Students become future coffee entrepreneurs

Cole Schmitt, Online Editor-in-Chief

Discovering opportunities for a school-run business has been a unique assignment for students in Kathy Ricketts’ Entrepreneurship and Intro to Business class over the past week.Teacher of the project, Kathy Ricketts, said she has wanted to do it for a while but COVID-19 disrupted it and now they were finally able to try out the business project. 

“Probably a year ago, [Chris] Holborn and I went to Shawnee Heights and Washburn Rural and looked at their coffee shops and how they operate their coffee shop, what they offer to the students,” Ricketts said. “So then we started brainstorming and talking to different people here at the high school and in the district about maybe starting one as a school run business.”

After Ricketts and Holborn brainstormed, the planning just had to be done to put it in the students’ hands. 

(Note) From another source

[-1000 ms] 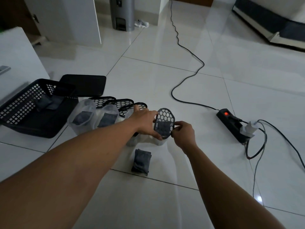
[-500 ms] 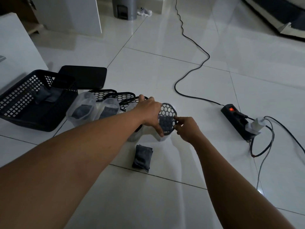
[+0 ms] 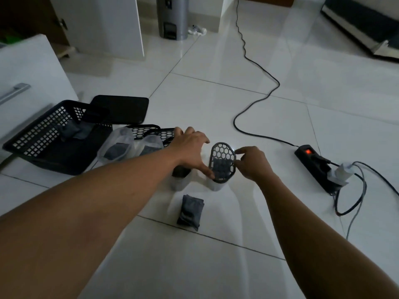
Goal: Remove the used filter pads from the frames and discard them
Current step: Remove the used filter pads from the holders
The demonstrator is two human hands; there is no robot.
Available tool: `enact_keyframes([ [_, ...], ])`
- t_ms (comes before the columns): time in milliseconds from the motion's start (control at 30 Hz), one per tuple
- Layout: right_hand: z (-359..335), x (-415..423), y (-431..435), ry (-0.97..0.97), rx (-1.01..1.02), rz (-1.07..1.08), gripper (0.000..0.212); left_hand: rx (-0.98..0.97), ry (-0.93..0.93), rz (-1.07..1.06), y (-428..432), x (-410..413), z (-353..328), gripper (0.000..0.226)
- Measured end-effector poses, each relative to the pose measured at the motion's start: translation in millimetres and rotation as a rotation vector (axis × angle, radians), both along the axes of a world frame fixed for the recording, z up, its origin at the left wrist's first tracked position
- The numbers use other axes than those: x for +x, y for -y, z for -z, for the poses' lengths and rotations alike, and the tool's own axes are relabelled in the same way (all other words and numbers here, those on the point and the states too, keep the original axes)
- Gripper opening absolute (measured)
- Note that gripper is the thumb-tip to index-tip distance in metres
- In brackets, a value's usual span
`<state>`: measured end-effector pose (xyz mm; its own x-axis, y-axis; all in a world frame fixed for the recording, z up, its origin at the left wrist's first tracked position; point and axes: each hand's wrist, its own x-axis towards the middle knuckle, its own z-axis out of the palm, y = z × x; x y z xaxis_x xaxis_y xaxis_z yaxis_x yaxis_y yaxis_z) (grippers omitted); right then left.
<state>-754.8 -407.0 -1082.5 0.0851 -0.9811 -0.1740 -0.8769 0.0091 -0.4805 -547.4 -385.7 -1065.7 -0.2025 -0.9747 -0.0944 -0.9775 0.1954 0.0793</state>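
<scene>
A grey honeycomb filter frame [image 3: 223, 155] stands upright in a white holder [image 3: 216, 186] on the floor. A dark used pad [image 3: 221, 168] sits behind its lower half. My right hand [image 3: 251, 164] pinches the frame's right edge between index finger and thumb. My left hand [image 3: 190, 147] is spread beside it, its thumb touching the frame's lower left edge. A loose dark pad [image 3: 191, 210] lies on the tile just in front. More honeycomb frames [image 3: 144, 131] and translucent holders with pads [image 3: 116, 147] lie to the left.
A black mesh basket [image 3: 38, 134] at the left holds dark pads [image 3: 71, 131]. Behind it lies a flat black lid [image 3: 123, 108]. A power strip [image 3: 313, 160] with a red light, a plug and a long cable [image 3: 244, 50] occupy the right. A white cabinet [image 3: 28, 67] stands far left.
My left hand has opened and its fingers have lifted off the frame, leaving only the thumb at its edge. The right hand keeps its pinch on the right edge. The camera tilted slightly.
</scene>
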Motion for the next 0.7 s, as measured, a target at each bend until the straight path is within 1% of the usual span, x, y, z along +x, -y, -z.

“I think it would be a great opportunity for the high school students when the freshmen are up here and then learning how to run a business, and what it takes to operate a business effectively and successfully,” Ricketts said. “The students have done market research about just seeing if the current high school students are interested in having a coffee shop or not.”

Once the students generated their own questions for the high school population, many pushed them out on social media platforms to get a large response from their peers. Once those came back, it was time to analyze the data.

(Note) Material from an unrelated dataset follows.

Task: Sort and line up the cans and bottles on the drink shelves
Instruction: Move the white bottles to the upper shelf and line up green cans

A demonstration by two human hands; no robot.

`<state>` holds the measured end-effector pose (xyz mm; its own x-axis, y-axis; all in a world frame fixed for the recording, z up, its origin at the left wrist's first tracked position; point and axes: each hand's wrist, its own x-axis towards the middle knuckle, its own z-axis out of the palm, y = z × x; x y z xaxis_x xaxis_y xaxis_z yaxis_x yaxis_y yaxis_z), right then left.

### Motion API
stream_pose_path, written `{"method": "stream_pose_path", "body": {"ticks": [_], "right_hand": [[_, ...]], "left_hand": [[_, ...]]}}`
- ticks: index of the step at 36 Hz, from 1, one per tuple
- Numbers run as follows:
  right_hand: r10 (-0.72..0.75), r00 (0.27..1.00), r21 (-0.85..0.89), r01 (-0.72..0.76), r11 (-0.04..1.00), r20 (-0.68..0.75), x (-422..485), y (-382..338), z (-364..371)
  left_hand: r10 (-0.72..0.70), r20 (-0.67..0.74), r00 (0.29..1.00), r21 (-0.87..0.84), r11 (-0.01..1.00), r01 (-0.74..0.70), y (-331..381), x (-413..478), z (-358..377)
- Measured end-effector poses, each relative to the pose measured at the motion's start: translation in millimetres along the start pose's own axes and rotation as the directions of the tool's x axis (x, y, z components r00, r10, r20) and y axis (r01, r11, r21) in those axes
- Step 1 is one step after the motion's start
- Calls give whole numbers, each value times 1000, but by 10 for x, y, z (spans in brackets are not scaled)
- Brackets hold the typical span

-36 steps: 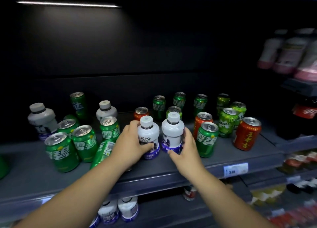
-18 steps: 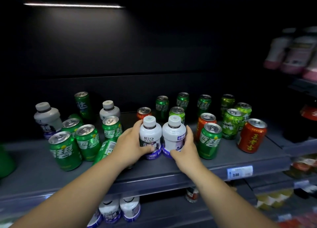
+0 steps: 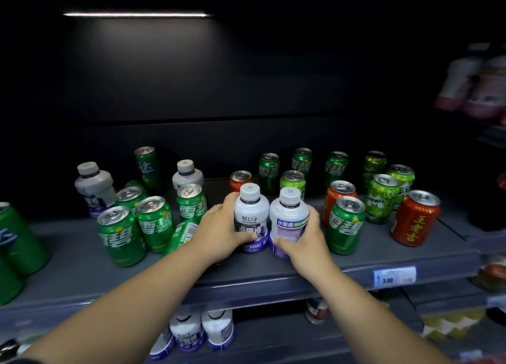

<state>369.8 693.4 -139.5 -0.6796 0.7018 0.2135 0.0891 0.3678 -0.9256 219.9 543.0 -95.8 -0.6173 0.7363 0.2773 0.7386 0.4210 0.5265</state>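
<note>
Two white bottles with purple labels stand side by side at the front middle of the grey shelf [image 3: 273,270]. My left hand [image 3: 219,229] grips the left bottle [image 3: 250,213]. My right hand [image 3: 304,237] grips the right bottle [image 3: 287,215]. The two bottles touch. Green cans [image 3: 153,224] cluster to the left, one of them lying on its side [image 3: 182,235]. Two more white bottles [image 3: 93,188] stand at the back left. A green can [image 3: 346,224] stands just right of my right hand, with red cans [image 3: 414,218] and light green cans [image 3: 382,199] beyond.
Several green cans [image 3: 269,171] stand along the back wall. A price tag [image 3: 394,276] sits on the shelf's front edge. White bottles [image 3: 202,330] stand on the shelf below. Blurred pink bottles [image 3: 479,84] fill the neighbouring shelf at the right.
Both hands have slid their bottles slightly closer together and a little forward. The camera has shifted, so the shelf's contents sit further right in view.
</note>
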Motion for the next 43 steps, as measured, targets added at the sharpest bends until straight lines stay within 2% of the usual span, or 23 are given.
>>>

“A lot of people wanted a coffee shop,” junior Jonathan Wefald said. “I think it’d be cool, but I mean, I’m not a big coffee person but we don’t have any stores in the high school. It’d draw a lot of people I think.”

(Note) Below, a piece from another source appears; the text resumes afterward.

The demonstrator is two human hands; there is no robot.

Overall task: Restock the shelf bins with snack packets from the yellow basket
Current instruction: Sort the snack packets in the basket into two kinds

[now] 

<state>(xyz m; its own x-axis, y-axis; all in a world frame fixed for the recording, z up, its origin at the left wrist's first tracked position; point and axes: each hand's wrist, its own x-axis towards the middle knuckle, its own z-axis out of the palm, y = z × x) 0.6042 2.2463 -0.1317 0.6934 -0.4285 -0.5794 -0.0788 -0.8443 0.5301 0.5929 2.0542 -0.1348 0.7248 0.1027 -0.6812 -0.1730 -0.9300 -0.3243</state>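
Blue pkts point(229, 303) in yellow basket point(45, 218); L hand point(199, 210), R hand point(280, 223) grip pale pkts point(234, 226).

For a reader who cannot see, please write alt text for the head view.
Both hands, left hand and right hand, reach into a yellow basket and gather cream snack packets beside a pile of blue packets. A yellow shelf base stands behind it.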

A big question from a lot of the students wanting a shop in the school was which brand it would be. Senior Rhys Phipps was surprised by what many came back with.

“Majority of the kids would like some sort of coffee shop,” Phipps said. “When we asked them what type they said either Dunkin Donuts or Radina’s, which I thought was really surprising because I thought people would want Starbucks more. I really liked the project, it was fun to see what kids from our school would like in a coffee shop.”